Towards behavioral consistency in heterogeneous modeling scenarios
Tim Kräuter
TL;DR
This work tackles the challenge of achieving semantic consistency across heterogeneous behavioral models in Model-driven Engineering. It proposes a four-step methodology: align behavioral metamodels (coordinations) and model-level interactions (interactions), transform models into a graph-grammar semantic domain, and verify global consistency using model checking by constructing a Kripke structure. Key contributions include metamodel alignments for common behavioral formalisms, a graph-grammar based semantic domain, and a prototype tool for automated transformation and verification. The approach enables heterogeneous behavioral modeling while providing rigorous consistency checks that can reveal deadlocks and safety violations in integrated multi-model scenarios, benefiting multi-view MDE workflows.
Abstract
Behavioral models play an essential role in Model-driven engineering (MDE).
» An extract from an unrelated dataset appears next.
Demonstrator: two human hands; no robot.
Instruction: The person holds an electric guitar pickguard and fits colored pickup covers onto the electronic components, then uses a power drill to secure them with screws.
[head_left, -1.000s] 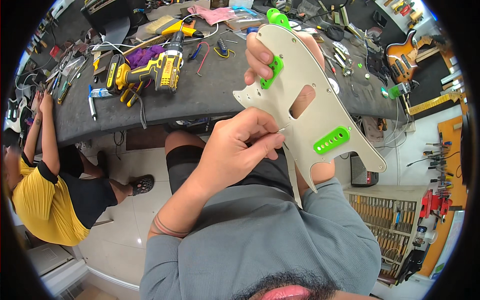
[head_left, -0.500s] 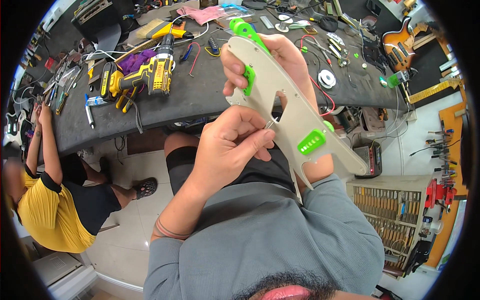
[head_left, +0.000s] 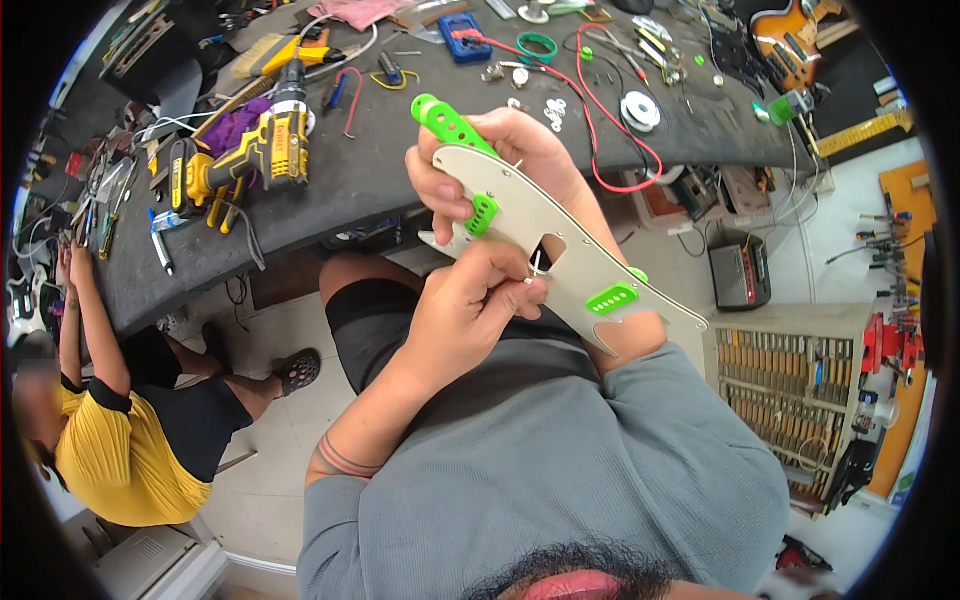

Keeping inter-related behavioral models consistent is critical to use them successfully in MDE. However, consistency checking for behavioral models, especially in a heterogeneous scenario, is limited. We propose a methodology to integrate heterogeneous behavioral models to achieve consistency checking in broader scenarios. It is based on aligning the respective behavioral metamodels by defining possible inter-model relations which carry behavioral meaning. Converting the models and their relations to a behavioral formalism enables analysis of global behavioral consistency using model-checking.